▶ **What needs to be done**:
The listing below holds a line with "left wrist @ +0" and a later line with "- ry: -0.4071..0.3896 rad". Write out those two lines and every line between them, exactly, and nothing else.

▶ **Source material**:

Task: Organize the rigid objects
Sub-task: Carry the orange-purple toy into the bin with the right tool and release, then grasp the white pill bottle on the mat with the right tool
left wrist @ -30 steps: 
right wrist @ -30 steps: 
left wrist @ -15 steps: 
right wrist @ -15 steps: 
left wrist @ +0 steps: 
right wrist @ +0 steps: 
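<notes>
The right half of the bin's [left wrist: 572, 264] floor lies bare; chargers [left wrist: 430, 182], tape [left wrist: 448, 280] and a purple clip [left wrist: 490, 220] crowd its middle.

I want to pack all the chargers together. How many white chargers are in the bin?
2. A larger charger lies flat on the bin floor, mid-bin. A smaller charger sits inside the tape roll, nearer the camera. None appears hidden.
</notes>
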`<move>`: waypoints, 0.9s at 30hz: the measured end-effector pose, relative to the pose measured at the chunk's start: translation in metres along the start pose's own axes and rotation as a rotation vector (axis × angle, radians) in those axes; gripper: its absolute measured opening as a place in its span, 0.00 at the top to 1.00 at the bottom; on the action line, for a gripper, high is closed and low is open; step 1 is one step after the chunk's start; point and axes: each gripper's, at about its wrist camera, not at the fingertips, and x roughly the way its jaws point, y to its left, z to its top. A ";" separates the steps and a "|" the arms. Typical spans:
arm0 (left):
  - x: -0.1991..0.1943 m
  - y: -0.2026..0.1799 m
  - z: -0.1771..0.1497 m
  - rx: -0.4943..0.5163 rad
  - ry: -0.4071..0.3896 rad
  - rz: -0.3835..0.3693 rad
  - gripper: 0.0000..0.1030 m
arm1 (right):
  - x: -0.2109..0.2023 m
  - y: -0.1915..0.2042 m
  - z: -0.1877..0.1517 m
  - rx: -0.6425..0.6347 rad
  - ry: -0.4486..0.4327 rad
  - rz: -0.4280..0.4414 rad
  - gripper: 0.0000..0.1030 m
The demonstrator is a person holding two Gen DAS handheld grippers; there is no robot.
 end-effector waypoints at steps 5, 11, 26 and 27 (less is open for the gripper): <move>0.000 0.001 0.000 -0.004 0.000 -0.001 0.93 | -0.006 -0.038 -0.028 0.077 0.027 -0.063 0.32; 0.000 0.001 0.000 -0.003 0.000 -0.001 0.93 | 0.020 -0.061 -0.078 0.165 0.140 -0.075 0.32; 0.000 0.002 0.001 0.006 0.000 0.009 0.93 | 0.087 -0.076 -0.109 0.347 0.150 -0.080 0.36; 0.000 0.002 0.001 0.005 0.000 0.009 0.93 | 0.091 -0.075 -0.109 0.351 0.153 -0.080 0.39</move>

▶ **Task result**:
left wrist @ +0 steps: 
right wrist @ +0 steps: 
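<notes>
The right half of the bin's [left wrist: 572, 264] floor lies bare; chargers [left wrist: 430, 182], tape [left wrist: 448, 280] and a purple clip [left wrist: 490, 220] crowd its middle.

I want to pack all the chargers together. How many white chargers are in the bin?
2. A larger charger lies flat on the bin floor, mid-bin. A smaller charger sits inside the tape roll, nearer the camera. None appears hidden.
</notes>
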`<move>`: waypoints, 0.9s at 30hz: the measured end-effector pose, relative to the pose measured at the chunk's start: translation in metres along the start pose's own axes and rotation as a rotation vector (axis × angle, radians) in those axes; gripper: its absolute measured opening as a place in its span, 0.00 at the top to 1.00 at the bottom; on the action line, for a gripper, high is closed and low is open; step 1 is one step after the chunk's start; point and axes: each gripper's, at about its wrist camera, not at the fingertips, and x roughly the way its jaws point, y to its left, z to its top. A ";" separates the steps and a "|" the arms. Typical spans:
arm0 (left):
  - x: -0.1991..0.1943 m
  - y: -0.2026..0.1799 m
  - z: -0.1771..0.1497 m
  - rx: -0.4943..0.5163 rad
  - ry: -0.4071..0.3896 rad

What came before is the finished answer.